Virgin Australia’s $852 million capital raising and $152 million share placement with HNA will be enough to cover the airline group’s near-term funding needs, S&P Global Ratings says.
The capital raising along with the $159 million share placement with China’s HNA Group brings to $1.011 billion Virgin has raised since it announced a capital structure review in March.
S&P Global Ratings, formerly known as Standard and Poor’s, said the total amount raised was “sufficient to alleviate the near-term funding requirements” and it reaffirmed Virgin’s “B+” corporate credit rating.

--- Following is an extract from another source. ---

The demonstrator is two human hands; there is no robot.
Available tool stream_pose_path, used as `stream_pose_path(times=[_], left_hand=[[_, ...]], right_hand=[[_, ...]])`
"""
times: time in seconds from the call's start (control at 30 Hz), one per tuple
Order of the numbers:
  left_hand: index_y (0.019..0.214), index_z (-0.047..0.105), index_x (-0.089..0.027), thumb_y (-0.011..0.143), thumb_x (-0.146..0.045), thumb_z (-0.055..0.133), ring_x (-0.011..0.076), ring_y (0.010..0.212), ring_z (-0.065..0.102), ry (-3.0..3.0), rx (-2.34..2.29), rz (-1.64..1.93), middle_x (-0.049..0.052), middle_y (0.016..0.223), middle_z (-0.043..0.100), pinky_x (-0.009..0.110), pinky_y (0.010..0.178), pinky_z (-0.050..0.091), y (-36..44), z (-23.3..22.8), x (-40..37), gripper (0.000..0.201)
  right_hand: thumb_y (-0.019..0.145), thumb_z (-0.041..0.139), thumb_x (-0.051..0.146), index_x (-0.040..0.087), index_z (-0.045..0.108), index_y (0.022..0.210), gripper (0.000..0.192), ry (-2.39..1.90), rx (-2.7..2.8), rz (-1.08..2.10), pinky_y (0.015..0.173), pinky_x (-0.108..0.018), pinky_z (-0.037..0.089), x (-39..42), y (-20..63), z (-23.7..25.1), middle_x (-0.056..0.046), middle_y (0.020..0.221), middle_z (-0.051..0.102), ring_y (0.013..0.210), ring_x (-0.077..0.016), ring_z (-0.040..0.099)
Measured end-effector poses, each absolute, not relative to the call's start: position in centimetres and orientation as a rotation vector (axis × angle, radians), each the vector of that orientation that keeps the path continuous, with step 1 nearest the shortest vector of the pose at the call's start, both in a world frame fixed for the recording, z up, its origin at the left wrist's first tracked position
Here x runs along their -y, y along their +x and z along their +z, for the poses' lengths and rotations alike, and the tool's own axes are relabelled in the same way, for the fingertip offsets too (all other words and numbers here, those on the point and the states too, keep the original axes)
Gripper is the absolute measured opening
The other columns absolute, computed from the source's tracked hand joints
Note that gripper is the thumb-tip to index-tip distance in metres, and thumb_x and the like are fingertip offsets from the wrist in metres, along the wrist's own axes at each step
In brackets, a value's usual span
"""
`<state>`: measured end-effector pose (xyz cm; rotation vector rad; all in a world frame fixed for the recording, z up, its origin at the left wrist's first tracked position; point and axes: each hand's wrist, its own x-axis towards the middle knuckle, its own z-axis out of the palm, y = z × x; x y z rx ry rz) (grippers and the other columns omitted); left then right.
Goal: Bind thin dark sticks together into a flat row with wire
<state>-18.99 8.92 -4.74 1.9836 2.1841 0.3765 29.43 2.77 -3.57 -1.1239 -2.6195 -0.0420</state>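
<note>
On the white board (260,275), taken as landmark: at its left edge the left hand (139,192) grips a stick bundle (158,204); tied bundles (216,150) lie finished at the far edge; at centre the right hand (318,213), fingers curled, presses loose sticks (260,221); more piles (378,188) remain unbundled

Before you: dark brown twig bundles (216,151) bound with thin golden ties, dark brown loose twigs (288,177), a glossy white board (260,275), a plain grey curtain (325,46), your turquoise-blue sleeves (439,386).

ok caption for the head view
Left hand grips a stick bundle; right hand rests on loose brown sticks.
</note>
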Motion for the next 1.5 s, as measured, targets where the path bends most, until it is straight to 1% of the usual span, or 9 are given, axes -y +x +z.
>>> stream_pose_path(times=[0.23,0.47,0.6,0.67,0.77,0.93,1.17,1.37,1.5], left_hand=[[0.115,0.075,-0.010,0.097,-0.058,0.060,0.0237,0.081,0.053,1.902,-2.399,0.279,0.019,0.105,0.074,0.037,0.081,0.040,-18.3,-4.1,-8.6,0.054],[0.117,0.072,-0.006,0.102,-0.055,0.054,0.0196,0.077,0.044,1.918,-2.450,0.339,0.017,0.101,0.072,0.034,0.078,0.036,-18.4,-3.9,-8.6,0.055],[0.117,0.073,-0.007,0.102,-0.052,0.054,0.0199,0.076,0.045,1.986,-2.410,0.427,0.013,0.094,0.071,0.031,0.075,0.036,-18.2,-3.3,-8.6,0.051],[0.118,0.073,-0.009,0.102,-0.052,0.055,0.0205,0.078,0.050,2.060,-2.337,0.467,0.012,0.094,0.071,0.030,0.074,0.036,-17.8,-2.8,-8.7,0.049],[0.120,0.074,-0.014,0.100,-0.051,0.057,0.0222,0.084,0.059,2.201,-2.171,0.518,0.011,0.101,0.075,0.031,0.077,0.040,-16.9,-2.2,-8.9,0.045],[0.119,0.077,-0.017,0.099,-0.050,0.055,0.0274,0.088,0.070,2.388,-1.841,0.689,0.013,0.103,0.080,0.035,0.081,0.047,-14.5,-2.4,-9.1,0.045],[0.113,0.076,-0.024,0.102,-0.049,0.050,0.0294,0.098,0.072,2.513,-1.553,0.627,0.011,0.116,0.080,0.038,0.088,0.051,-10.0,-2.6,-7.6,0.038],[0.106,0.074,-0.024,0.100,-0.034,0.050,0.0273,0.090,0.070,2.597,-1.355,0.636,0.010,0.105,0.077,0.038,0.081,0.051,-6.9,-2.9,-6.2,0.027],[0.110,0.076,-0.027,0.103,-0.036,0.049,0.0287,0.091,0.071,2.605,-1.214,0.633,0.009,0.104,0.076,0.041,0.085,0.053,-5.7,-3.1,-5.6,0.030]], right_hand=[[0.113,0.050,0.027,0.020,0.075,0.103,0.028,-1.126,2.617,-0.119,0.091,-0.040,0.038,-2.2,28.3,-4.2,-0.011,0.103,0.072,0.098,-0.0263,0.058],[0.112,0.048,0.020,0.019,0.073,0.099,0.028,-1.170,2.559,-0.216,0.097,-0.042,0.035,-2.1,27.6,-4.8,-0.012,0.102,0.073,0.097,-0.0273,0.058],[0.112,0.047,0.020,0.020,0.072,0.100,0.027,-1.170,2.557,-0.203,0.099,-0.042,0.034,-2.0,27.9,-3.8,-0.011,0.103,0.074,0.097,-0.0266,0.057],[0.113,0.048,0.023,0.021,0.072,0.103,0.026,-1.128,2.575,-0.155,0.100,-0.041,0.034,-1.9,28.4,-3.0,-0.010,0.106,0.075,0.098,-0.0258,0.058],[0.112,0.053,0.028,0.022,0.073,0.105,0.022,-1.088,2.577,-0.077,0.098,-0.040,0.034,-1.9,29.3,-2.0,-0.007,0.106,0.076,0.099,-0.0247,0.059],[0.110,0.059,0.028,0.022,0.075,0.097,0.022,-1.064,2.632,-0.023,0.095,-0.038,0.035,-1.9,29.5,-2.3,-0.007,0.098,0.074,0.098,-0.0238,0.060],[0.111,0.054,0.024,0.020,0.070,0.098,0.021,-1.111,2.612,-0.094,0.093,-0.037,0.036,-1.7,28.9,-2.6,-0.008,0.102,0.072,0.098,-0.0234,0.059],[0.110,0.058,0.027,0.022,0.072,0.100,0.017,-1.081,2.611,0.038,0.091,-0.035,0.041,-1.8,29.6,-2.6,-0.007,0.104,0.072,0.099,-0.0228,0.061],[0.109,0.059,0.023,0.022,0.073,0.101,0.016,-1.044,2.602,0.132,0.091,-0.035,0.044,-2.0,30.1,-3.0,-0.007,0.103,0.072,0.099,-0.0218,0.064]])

However, its outlook on Virgin remained negative, given the airline group has little leeway to deal with any further deterioration in the operating environment.
“The negative outlook reflects our assessment of Virgin’s limited buffer at the current rating level to absorb volatile fuel prices, foreign exchange movements, and variable passenger demand,” S&P Global Ratings credit analyst Graeme Ferguson said in a statement on Thursday.
“A stable outlook would be contingent upon the effective execution of the group’s growth strategy and continuing progress in improving key credit metrics, such that we expect the airline’s debt-to-EBITDA will remain comfortably below 5x.”
Virgin said on Thursday the proceeds raised from its shareholders would be used to pay down debt, including a $425 million loan from major shareholders Singapore Airlines, Etihad Airways, Air New Zealand and Sir Richard Branson’s UK-based Virgin Group struck in March.
“We are seeking a reduction in leverage of around 15 to 18 per cent with the capital raised,” Virgin chief financial officer Geoff Smith said.
Under the share offer, existing shareholders can purchase one new share for every share they currently hold at a price of 21 Australian cents per share. This was a 28.8 per cent discount to the company’s closing share price of 29.5 cents on Tuesday.
Further, Virgin said SIA, HNA, Virgin Group, Nanshan Group and Air New Zealand had committed to take up their full pro-rata entitlements. Etihad said it was reviewing whether to participate in the capital raising.
SIA said in a statement to the Singapore stock exchange on Thursday it was “confident of the long-term prospects of Virgin Australia and was committed to supporting its long-term growth”.
“The SIA commitment will enable the company to remain as a substantial shareholder of Virgin Australia, and is in line with the company’s intention to ensure that its stake in Virgin Australia is not significantly diluted as a result of the HNA placement and the Virgin Australia entitlement offer,” SIA said.
The airline group is also embarking a cost-cutting program across all parts of the business, including the withdrawal of all Embraer E190 jets and a cull of between four and six ATR turboprops, as well as an unspecified number of job losses.
These changes were hoped to generate net free cash flow savings of A$300 million per annum by the end of the 2018/19.
However, there would also be restructuring costs of $200-250 million over the same period.
“We view these restructuring initiatives as necessary to restoring the airline’s profitability,” S&P said.
“We expect Virgin Australia’s operating performance to benefit from various initiatives currently underway.”
S&P said the arrival of HNA and Nanshan Group, which is buying 19.98 per cent of Virgin shares from Air New Zealand, on the share register “provide greater clarity over Virgin’s ownership structure”.
“We continue to view shareholder support as a key source of funding, as prevailing credit market conditions may render bank or debt capital markets issuance unfeasible,” S&P said.